Based on our observations regarding the kinetics of EGFR trafficking, we predict that after 16 hours of EGF stimulation, the EGFR has sustained activity and there are significant amounts of activated EGFR within the cell. To test this prediction, cells were stimulated with either EGF or EGF-beads for 16 hours and assayed for receptor phosphorylation (Figure 8). As expected, EGF-bead treatment resulted in receptor phosphorylation that was sustained at 16 hours. Cells stimulated with high concentrations of EGF (100 ng/ml) had a level of receptor phosphorylation and total EGFR that was comparable to those treated with the EGF-beads. In cells treated with 1 ng/ml or 10 ng/ml EGF, the level of phosphorylated EGFR was only slightly higher than basal levels. The limited receptor phosphorylation after 16 hours of EGF (as compared to 1 hour treatment, Figure 1A) is likely the result of consumption of the EGF as there is a molar excess of EGFRs as compared to EGF at those concentrations [32]. Consistent with our observed kinetics of receptor trafficking, treatment with high concentrations of EGF resulted in the accumulation of activated the EGFR after 16 hours. Since the levels of EGFR phosphorylation are comparable for EGF and EGF-beads stimulation, the duration of EGFR phosphorylation does not factor into our interpretation of the differences in signaling in response to EGF and EGF-beads.

Discussion

Despite the fact that overexpression of the EGFR and its related family members is associated with many cancers and poor prognosis for survival [33], the ability of EGF to stimulate apoptosis in cells expressing high levels of EGFR is well-established. Until now, it has been unclear how the same receptor can cause cell growth and cell death. In this study, we show that cell surface EGFRs promote cell growth, whereas intracellular receptors promote cell death.

This finding that the EGFR when stimulated with a tethered ligand promotes cell growth is consistent with previous reports [34, 35]. However, due to the slowed EGFR endocytic trafficking in the MDA-MB-468 cells, we can conclude that the increased growth is due to the spatial localization of the receptor rather than prolonged activation. After 16 hours of stimulation with EGF or EGF-beads, the levels of cell surface and intracellular EGFR tyrosine phosphorylation are comparable, indicating that the duration of receptor signaling can not account for this difference. Inhibition of caspase-3 prevents apoptosis, but offers no growth advantages. Conversely, caspase-3 levels are decreased following EGF-bead stimulation as compared to media alone. Together, these data indicate that cell surface and intracellular receptors stimulate distinct pathways.
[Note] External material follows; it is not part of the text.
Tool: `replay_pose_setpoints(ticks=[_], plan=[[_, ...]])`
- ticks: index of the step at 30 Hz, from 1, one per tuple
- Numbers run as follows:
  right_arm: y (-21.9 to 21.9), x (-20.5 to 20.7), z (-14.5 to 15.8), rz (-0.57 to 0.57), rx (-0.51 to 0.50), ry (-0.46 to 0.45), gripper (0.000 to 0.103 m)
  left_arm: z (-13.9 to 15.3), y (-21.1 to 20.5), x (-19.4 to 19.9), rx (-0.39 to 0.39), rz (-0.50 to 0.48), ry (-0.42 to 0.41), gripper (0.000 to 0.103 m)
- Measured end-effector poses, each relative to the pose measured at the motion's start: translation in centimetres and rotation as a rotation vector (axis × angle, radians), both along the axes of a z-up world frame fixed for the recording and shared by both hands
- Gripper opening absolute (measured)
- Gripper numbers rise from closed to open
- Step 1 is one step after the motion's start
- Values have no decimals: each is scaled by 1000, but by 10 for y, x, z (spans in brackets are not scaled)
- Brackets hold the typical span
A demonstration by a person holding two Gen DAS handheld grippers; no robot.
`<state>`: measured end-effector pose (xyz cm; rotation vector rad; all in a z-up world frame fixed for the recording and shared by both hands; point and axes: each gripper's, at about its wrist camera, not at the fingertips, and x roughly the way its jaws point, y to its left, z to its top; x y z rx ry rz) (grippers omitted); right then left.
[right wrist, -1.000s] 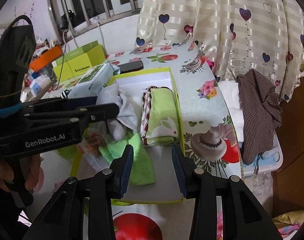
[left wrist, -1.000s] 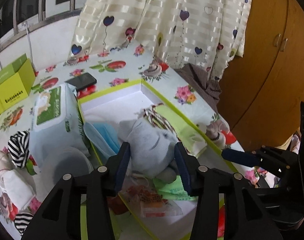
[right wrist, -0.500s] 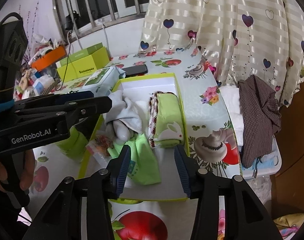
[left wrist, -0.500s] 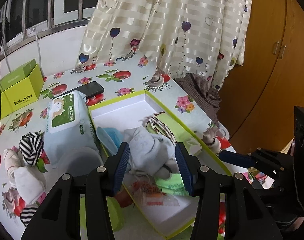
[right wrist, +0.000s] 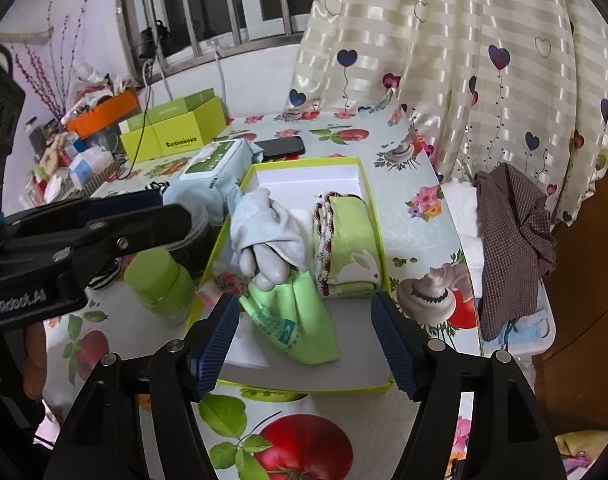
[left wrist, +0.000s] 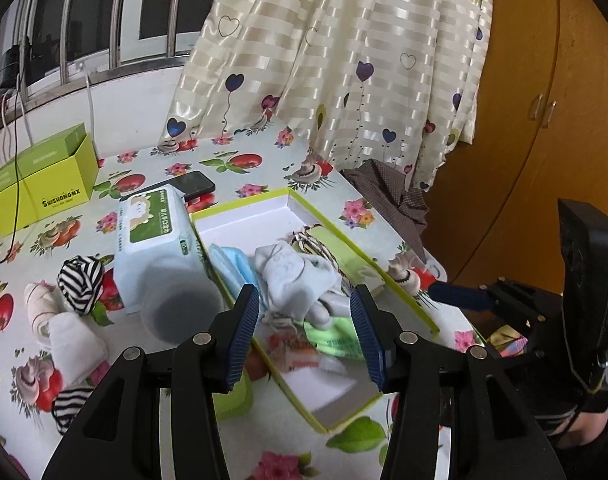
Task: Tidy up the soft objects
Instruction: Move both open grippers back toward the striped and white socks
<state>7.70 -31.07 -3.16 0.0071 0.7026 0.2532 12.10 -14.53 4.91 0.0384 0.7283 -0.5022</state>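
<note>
Left wrist view: my left gripper (left wrist: 306, 330) hangs above the near end of the box (left wrist: 384, 268), jaws half apart with nothing between the pads. Below, a pale sock bundle (left wrist: 292, 276) lies in the box mid-floor beside a blue mask (left wrist: 228, 264). More soft items wait outside on the table (left wrist: 264, 172): a striped sock (left wrist: 82, 280) and a white roll (left wrist: 70, 340), just beside the wipes pack (left wrist: 156, 248).

Right wrist view: my right gripper (right wrist: 306, 344) has its jaws opening, empty, over a green cloth (right wrist: 300, 320) lying loose on the box floor. A folded green towel (right wrist: 354, 248) sits along the right wall.

Judgement: all of these are light, limp and compressible, not fragile. I would pinch each at its thickest fold or rolled centre; a hold on an edge would likely let it unroll and drag.
</note>
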Motion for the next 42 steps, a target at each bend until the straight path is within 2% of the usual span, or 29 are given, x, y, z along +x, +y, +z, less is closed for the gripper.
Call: replay_pose_setpoints(ticks=[21,42], plan=[[48,-26,17,90,-45,-40,70,4,58,-44,-47,68,-21,49],[95,-43,19,203,-68,-44,70,-6,101,-69,-26,153,2,49]])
Our data indicate that elevated levels of activated EGFR alone are not sufficient to induce apoptosis. Receptor internalization, and likely intracellular accumulation of active receptors, is also necessary. Many cell lines with high levels of EGFRs, either naturally occurring or through exogenous expression, also have slowed endocytic trafficking as measured by the kinetics of degradation of the ligand:receptor complex [26, 36]. As a result, when cell lines overexpressing the EGFR are stimulated with EGF, not only are there high levels of activated EGFRs, but the receptors accumulate within the cell due to the slowed rate of receptor degradation. Here we show that despite comparable levels of EGFR phosphorylation, only intracellular receptors induce caspase-3 activity and the induction of apoptosis. It has been demonstrated that apoptotic signaling by the tumor necrosis factor receptor requires the formation of endosomal compartment comprised of the activated receptor and caspase-8 [37]. A “death-inducing signaling complex” may be formed by the activated EGFR in MDA-MB-468 cells.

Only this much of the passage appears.